Re: Comments on RDF/A spec from Jeremy Carroll on 2005-10-27 (public-rdf-in-xhtml-tf@w3.org from October 2005)

From: Jeremy Carroll <jjc@hpl.hp.com>
Date: Thu, 27 Oct 2005 12:00:52 +0100
To: Ben Adida <ben@mit.edu>
CC: public-rdf-in-xhtml-tf@w3.org
Message-ID: <4360B364.5040502@hpl.hp.com>
Inline comments - with some of your text snipped to reduce length

Ben Adida wrote:
>
>> Looks very good. Fixes the inheritance problems of last year's version.
>> Although, with this certain idioms might become a bit wordy (e.g. an 
>> object consisting
>> of a bnode with properties hanging off it, now is best marked up as 
>> explicit triples, one after the other, with no nesting). No change 
>> suggested.
>
> Yes, indeed, could be a bit wordy. I'm trying to partially address 
> that with predicate inheritance under specific circumstances:
>
> http://www.w3.org/2001/sw/BestPractices/HTML/2005-current-issues#predicate-inheritance 
>
>
(long comment - sorry)
Perhaps overly influenced by both RDF/XML and N3 I feel that predicate 
inheritance is not a common usage pattern, and so think any additional 
complexity is probably not worth it. (Trade off between difficulty in 
learning the rules and ease of writing the syntax)

I think Mark's rule of thumb that an HTML author should write would they 
would write and it should mean what they expect it to mean is a good 
one; and that gives us the basics. I think the big improvement in this 
version from last year's version reflects that efforts to second guess 
what people might think more complex structures might mean were probably 
misguided. i.e. overall additional complexity is unhelpful.

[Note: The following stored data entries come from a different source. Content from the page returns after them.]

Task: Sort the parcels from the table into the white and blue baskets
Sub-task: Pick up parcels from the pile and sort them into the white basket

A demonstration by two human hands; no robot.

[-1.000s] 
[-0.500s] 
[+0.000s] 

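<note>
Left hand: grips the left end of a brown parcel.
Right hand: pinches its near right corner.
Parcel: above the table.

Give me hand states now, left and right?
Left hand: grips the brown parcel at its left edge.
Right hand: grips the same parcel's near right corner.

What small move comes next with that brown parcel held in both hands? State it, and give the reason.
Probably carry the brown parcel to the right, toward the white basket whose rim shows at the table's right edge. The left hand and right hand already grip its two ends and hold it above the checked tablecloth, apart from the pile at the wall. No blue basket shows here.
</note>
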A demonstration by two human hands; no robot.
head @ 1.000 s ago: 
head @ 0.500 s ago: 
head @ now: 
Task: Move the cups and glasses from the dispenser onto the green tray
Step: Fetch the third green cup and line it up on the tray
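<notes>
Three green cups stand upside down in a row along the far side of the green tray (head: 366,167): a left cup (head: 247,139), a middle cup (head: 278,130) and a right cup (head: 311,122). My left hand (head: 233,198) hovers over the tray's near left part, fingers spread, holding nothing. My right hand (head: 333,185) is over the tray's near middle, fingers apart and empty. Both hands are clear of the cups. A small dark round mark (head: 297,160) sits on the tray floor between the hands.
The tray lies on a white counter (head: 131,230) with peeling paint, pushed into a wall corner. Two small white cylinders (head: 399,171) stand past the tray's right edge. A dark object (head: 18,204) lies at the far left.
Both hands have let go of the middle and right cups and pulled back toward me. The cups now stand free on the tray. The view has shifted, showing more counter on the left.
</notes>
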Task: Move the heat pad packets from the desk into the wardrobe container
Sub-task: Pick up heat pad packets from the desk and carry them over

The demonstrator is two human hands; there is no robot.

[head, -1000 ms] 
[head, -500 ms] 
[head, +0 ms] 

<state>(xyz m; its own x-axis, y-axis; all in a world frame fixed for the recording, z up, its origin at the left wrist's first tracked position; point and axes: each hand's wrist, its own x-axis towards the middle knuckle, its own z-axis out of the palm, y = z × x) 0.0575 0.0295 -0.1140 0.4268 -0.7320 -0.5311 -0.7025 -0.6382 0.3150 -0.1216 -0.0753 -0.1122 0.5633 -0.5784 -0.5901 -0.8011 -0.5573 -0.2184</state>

Two very basic patterns supported, and used in almost every document, by 
both N3 and RDF/XML are:

1. Making multiple statements with the same subject
2. Making multiple statements about the uri/blank object of some other 
statement.

(2 being a special case of 1)

RDF/A supports 1 but not 2. I think it is OK to take the position that 2 
is just a special case of 1, and the extra overhead in supporting 2 is 
not worth it. Also RDF/A supports @rev that does allow an idiom for case 2.

example:

RDF/XML

<rdf:Description rdf:about="&eg;doc">
<dc:creator>
<rdf:Description>
<ex:creatorType rdf:resource="&ex;Illustrator"/>
<vcard:FullName>Pablo Picasso</vcard:FullName>#
</rdf:Description>
</dc:creator>
</rdf:Description>


Triples:


eg:doc dc:creator _:b .
_:b ex:creatorType ex:Illustrator .
_:b vcard:FullName "Pablo Picasso" .

RDF/A

<p>
<link href="[eg:doc]" rev="[dc:creator]"/>
<link href="[ex:Illustrator]" rel="[ex:creatorType]"/>
<meta property="[vcard:FullName]" content="Pablo Picasso"/>
</p>



Which is sort of OK, but has following weaknesses:
a) the bnode in some sense corresponds to the <p> element in the RDF/A.
This has no motivation and is merely an artifact of the serialization
b) The current RDF/A syntax does not permit us to use a similar construct
in which the bnode _:b sits on a meta or link element (although we
could repeat it on each of the three elements)
This is because a form such as:
<link>
<link href="[eg:doc]" rev="[dc:creator]"/>
<link href="[ex:Illustrator]" rel="[ex:creatorType]"/>
<meta property="[vcard:FullName]" content="Pablo Picasso"/>
</link>
seems to be making a description about reifications of an empty set of 
triples generated by the <link> element (I am assuming that the 
reification rules apply to each of the triples generated by the parent 
<link> or <meta>, although the document only gives examples and 
description when there is exactly one such triple)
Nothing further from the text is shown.